When neural networks transitioned from research to production, it was a revolutionary change in the field of AI. Technology shifted phases when this happened. With various domains, neural networks were tweaked to fit the needs of each domain (ex- Convolutional Neural Networks, Recurrent Neural Networks, etc.)
By tweaking neural networks, new architectures were born and produced from research. These architectures were incorporated into various services and products we use today.
Google's search engine makes use of data to recommend the best search results according to your location, recent searches and various other statistics. Similarly, Amazon's e-commerce site made use of recommender systems to recommend its users the most relevant and contextual products.
Before we knew it, we began using AI in our everyday lives.
Recurrent Neural Network (RNN)
Recurrent Neural Networks (RNNs) were the fundamental building blocks of the sophisticated AI we know today. RNNs are a neural network architecture that forms a cycle, opening a gateway to many applications such as sentiment classification, music generation, etc.

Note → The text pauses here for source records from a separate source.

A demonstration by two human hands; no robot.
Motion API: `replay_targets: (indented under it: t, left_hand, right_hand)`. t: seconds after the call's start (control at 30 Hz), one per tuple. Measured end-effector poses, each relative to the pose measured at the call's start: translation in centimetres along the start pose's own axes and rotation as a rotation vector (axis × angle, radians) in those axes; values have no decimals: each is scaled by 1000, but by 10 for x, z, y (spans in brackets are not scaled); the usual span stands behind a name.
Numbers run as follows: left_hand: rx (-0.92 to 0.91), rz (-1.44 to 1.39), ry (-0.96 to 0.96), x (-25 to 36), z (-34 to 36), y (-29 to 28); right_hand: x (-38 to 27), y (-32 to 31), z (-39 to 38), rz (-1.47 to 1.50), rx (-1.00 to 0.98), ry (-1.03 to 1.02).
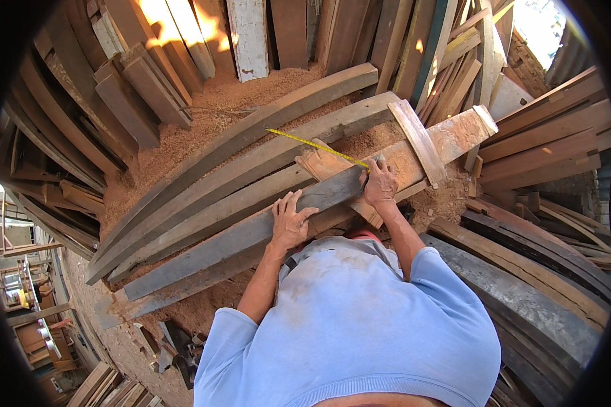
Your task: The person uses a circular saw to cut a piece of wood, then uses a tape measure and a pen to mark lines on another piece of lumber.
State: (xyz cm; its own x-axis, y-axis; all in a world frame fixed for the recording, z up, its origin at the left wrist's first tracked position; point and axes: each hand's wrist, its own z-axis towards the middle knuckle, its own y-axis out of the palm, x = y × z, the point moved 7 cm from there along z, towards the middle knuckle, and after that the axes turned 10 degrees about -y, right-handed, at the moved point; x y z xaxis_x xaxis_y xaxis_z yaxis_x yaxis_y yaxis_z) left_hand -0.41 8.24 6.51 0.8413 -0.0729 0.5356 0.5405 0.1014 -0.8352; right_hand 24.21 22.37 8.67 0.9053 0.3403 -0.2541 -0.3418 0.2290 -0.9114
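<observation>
A long dark grey plank (217, 261) lies slantwise in front of me, rising from lower left to upper right. My left hand (290, 220) rests on it with fingers stretched toward its far edge and thumb apart. At the plank's right end, my right hand (381, 182) is closed around the end of a yellow tape measure (316, 144). The blade sticks out to the upper left over the neighbouring timbers, its far tip in the air or on a beam, I cannot tell which. My fingers hide most of the tape's case, if it is there.
Curved timber beams (251, 132) lie beyond the plank on reddish sawdust (217, 102). A thick pale board (448, 139) with a crosspiece (417, 142) lies to the right. Boards lean at the back, and more timbers (523, 278) are stacked at right. Offcuts (176, 349) lie lower left.
</observation>
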Motion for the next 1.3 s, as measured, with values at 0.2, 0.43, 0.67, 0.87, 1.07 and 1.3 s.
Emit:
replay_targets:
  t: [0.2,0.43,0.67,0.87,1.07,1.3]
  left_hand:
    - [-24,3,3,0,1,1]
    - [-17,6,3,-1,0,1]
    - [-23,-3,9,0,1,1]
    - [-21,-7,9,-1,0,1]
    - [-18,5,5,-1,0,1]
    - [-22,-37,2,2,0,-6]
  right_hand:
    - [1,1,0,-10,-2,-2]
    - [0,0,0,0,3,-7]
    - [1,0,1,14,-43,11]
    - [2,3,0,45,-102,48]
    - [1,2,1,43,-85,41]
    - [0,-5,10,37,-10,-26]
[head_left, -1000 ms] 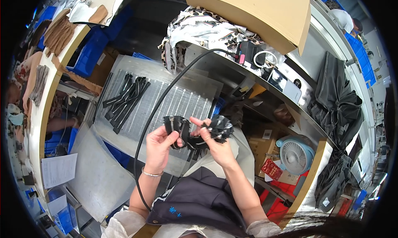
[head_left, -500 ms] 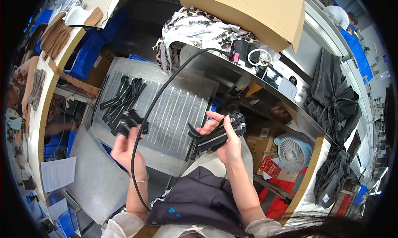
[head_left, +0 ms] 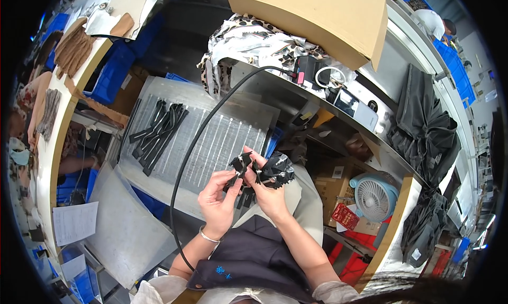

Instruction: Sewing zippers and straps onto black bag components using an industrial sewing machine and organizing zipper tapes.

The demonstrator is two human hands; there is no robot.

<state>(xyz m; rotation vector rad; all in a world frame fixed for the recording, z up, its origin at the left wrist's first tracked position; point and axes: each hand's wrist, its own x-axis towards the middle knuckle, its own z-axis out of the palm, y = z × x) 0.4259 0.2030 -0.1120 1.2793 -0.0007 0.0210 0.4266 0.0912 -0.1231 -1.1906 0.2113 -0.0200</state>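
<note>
Over my lap the two hands have come close together. My left hand (head_left: 218,198) pinches a folded black fabric strip (head_left: 239,165) between thumb and fingers. My right hand (head_left: 269,195) is closed around a bundle of black fabric strips (head_left: 278,170), whose bunched ends stick out on its right side. The two hands' strips meet or overlap, and I cannot tell where one ends. Further left, a loose pile of black strips (head_left: 160,134) lies on a grey board (head_left: 211,113) marked with pale parallel lines.
A black cable (head_left: 182,190) arches across the board, left of my hands. Behind stands an open cardboard box (head_left: 312,18) beside leopard-print and white fabric (head_left: 254,39). To the right are a small fan (head_left: 374,198), a phone (head_left: 346,103) and hanging black cloth (head_left: 423,124). Another person (head_left: 431,23) is far off.
My left hand has moved right, from beside the pile to my right hand, with black material in it. My right hand has shifted left and turned with its bundle.
</note>
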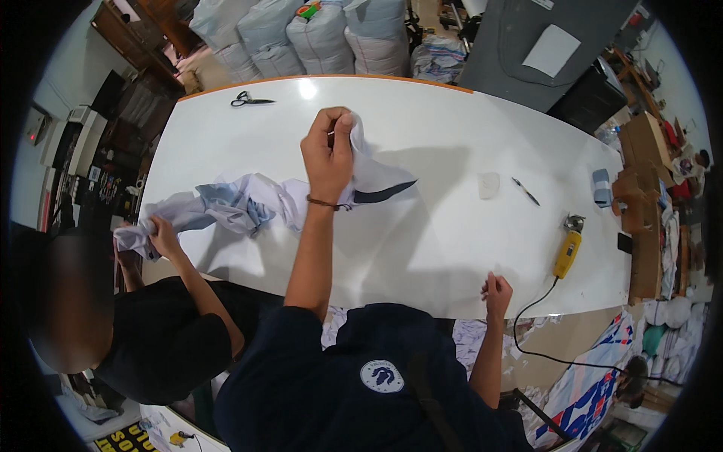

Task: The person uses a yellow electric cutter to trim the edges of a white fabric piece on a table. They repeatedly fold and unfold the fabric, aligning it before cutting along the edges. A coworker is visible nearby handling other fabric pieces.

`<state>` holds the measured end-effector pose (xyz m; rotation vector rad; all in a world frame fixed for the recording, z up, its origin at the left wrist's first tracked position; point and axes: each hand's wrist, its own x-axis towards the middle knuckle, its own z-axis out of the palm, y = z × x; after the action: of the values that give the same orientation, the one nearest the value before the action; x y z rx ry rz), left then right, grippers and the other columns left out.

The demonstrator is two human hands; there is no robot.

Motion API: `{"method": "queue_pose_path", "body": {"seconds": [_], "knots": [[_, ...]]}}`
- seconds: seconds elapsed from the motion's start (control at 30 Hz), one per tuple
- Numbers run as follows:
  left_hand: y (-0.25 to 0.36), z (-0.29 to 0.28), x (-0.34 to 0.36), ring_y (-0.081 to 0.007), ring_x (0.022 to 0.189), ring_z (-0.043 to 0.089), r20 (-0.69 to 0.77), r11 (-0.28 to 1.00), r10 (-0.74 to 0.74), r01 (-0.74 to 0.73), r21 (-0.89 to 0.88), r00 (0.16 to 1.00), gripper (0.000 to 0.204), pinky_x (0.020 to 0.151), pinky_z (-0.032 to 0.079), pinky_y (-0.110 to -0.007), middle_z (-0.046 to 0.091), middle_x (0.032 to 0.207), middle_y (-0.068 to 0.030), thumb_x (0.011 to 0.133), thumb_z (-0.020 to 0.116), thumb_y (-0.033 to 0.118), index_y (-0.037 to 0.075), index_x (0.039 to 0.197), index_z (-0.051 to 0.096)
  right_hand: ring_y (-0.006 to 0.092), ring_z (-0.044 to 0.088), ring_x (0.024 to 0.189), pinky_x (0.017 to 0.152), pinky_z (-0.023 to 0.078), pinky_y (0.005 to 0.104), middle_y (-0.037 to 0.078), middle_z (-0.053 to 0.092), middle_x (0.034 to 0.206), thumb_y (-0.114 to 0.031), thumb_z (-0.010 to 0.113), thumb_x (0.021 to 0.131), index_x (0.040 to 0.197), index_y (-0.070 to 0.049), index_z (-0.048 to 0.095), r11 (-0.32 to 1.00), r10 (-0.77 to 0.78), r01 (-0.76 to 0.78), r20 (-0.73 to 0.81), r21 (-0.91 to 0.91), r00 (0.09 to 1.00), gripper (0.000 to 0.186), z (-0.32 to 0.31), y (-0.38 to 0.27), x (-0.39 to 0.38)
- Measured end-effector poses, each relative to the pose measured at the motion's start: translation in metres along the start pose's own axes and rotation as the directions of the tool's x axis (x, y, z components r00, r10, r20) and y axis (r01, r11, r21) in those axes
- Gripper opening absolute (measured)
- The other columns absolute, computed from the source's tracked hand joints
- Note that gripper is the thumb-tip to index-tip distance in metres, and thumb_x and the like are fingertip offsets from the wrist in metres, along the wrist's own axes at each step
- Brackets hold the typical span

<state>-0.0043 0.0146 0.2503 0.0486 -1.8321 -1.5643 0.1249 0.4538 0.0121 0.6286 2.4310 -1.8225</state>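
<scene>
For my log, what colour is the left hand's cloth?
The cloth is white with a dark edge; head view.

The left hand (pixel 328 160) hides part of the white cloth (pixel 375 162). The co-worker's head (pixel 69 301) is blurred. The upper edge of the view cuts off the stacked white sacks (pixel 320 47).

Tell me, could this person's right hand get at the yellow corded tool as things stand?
Probably yes: the right hand appears to hold nothing, and white tabletop lies between it and the yellow tool, with no object in the way. The black cord trails over the near edge.
</scene>
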Motion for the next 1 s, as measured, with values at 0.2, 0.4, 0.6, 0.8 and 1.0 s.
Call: {"method": "queue_pose_path", "body": {"seconds": [0.2, 0.4, 0.6, 0.8, 1.0], "knots": [[0.114, 0.021, -0.011, -0.0052, 0.062, 0.048, 0.558, 1.000, 0.017, -0.028, 0.011, 0.830, 0.016, 0.057, 0.041, -0.022, 0.060, 0.071, -0.0012, 0.103, 0.058, 0.016, 0.001, 0.096, 0.060, 0.0120, 0.064, 0.086, 0.067, 0.049, 0.0243, 0.007, 0.066, 0.098, -0.005, 0.074, 0.086, 0.103, -0.001, 0.066, 0.813, -0.561, 0.523, 0.101, 0.257, 0.821, 0.019, 0.063, -0.189, -0.026], [0.152, 0.057, -0.035, -0.0043, 0.059, 0.045, 0.549, 0.997, 0.008, 0.036, -0.069, 0.836, 0.014, 0.054, 0.038, -0.024, 0.056, 0.067, -0.0008, 0.105, 0.055, 0.017, 0.003, 0.104, 0.056, 0.0313, 0.068, 0.091, 0.072, 0.054, 0.0377, 0.018, 0.064, 0.107, -0.013, 0.083, 0.065, 0.127, -0.001, 0.055, 0.425, -0.905, 0.902, 0.025, 0.077, 0.424, 0.069, 0.100, -0.300, -0.081], [0.167, 0.069, -0.039, -0.0001, 0.062, 0.046, 0.300, 0.880, 0.092, 0.063, -0.471, 0.949, 0.013, 0.055, 0.040, -0.018, 0.052, 0.073, 0.0052, 0.106, 0.054, 0.019, 0.005, 0.107, 0.055, 0.0401, 0.068, 0.079, 0.073, 0.055, 0.0399, 0.021, 0.068, 0.091, 0.002, 0.058, 0.075, 0.116, 0.000, 0.061, 0.516, -0.856, 0.857, -0.028, 0.009, 0.516, 0.041, 0.056, -0.319, -0.067], [0.193, 0.071, -0.001, -0.0015, 0.058, 0.047, -0.019, 0.716, 0.166, -0.134, -0.686, 0.986, 0.015, 0.050, 0.037, -0.019, 0.053, 0.073, 0.0054, 0.105, 0.057, 0.019, 0.005, 0.105, 0.057, 0.0373, 0.065, 0.091, 0.076, 0.052, 0.0437, 0.010, 0.065, 0.099, -0.003, 0.063, 0.079, 0.102, -0.009, 0.065, 0.555, -0.762, 0.671, 0.024, -0.491, 0.647, 0.024, 0.004, -0.332, -0.046], [0.206, 0.043, 0.018, -0.0005, 0.063, 0.047, -0.094, 0.804, 0.274, -0.281, -0.524, 0.957, 0.016, 0.056, 0.034, -0.017, 0.058, 0.080, 0.0041, 0.104, 0.059, 0.018, 0.002, 0.104, 0.062, 0.0313, 0.066, 0.097, 0.082, 0.050, 0.0407, 0.011, 0.067, 0.098, -0.006, 0.063, 0.082, 0.107, -0.009, 0.068, 0.602, -0.766, 0.488, -0.286, -0.632, 0.575, 0.026, -0.078, -0.317, -0.013]]}}
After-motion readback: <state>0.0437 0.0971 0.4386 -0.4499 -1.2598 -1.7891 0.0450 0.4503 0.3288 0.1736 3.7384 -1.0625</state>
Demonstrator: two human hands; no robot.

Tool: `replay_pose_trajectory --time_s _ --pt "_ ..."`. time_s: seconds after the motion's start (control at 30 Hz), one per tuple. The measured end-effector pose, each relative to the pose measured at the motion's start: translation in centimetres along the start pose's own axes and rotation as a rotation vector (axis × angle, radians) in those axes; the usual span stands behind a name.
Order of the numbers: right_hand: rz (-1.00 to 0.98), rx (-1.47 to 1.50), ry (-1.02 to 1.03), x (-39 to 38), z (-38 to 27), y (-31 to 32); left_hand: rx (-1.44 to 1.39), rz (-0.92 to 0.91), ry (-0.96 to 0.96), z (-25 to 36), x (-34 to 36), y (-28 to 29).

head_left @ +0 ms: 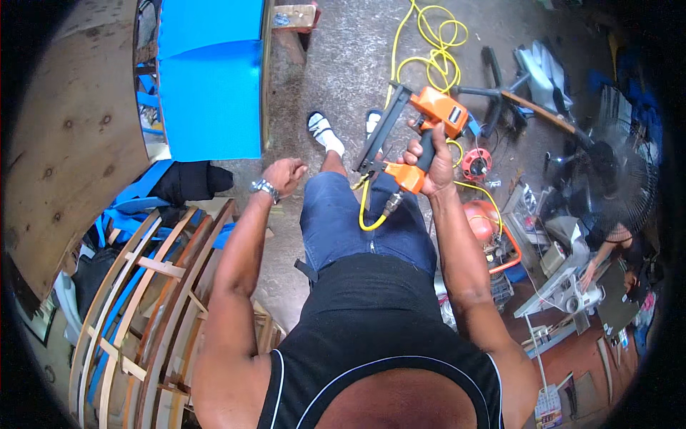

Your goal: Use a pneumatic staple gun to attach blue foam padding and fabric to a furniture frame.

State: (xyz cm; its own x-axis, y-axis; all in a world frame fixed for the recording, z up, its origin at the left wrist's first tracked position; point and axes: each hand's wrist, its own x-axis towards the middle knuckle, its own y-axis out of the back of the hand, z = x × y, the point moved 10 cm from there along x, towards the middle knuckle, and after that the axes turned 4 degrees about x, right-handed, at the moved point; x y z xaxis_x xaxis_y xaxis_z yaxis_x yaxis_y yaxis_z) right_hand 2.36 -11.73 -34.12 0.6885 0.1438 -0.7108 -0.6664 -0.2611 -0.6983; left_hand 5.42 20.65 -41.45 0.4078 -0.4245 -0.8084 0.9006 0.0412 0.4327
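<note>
My right hand is wrapped around the dark grip of an orange and black pneumatic staple gun, held up in front of my legs. Its long black magazine slants down toward the left. A yellow air hose joins a metal fitting at the gun's lower end. My left hand hangs at the left with its fingers curled together, and no object shows in it. Just beyond it stands a piece covered in bright blue material, apart from the hand.
Curved wooden frames lie at lower left, below a large plywood panel. More yellow hose coils on the floor ahead. At right are a red cord reel, an orange compressor, a fan and another person's hand.
</note>
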Motion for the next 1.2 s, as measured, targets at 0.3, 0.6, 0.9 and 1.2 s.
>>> replay_pose_trajectory --time_s 0.3,0.6,0.9,1.2 --pt "0.030 0.011 0.046 -1.0 -0.5 0.1 -0.910 0.193 -0.161 14.6 -4.4 2.6" --pt "-0.058 -0.073 0.088 -2.1 -0.6 -7.2 -0.314 0.656 -0.042 19.5 -9.5 10.8" --pt "-0.091 -0.542 0.195 -7.8 0.2 -14.4 -0.640 0.635 -0.005 19.6 -8.2 7.1" --pt "-0.245 -0.744 0.226 -9.1 0.8 -17.9 -0.981 0.817 -0.121 24.1 -16.5 12.1"
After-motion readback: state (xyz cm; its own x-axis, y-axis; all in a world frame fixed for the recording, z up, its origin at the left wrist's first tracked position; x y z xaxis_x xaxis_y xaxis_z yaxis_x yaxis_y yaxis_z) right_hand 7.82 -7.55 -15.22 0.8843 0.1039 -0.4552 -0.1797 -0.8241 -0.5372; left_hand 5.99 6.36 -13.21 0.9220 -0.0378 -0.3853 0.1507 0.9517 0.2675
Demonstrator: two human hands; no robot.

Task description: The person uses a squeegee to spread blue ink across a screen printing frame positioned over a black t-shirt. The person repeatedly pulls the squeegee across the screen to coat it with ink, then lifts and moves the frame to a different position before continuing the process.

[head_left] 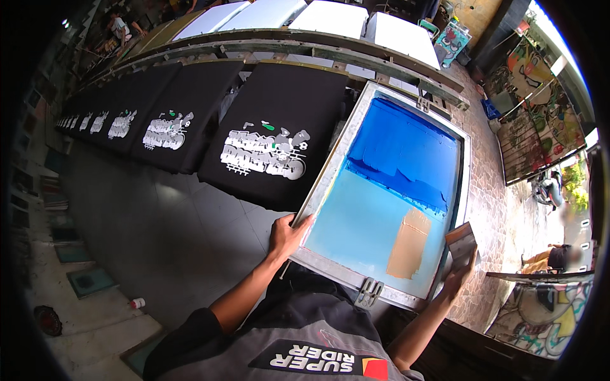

Of course, stand-alone RNNs weren't enough for sophisticated applications such as generative AI. So, RNNs were made bi-directional, enabling them with a form of memory that helped generate content within a context. This increased the relevancy of the results and gave them credibility.
However, this memory was very short-term and didn't allow the network to produce results that were distant from the current processing point. This was a major limiting factor for their performance even if everything else was in place.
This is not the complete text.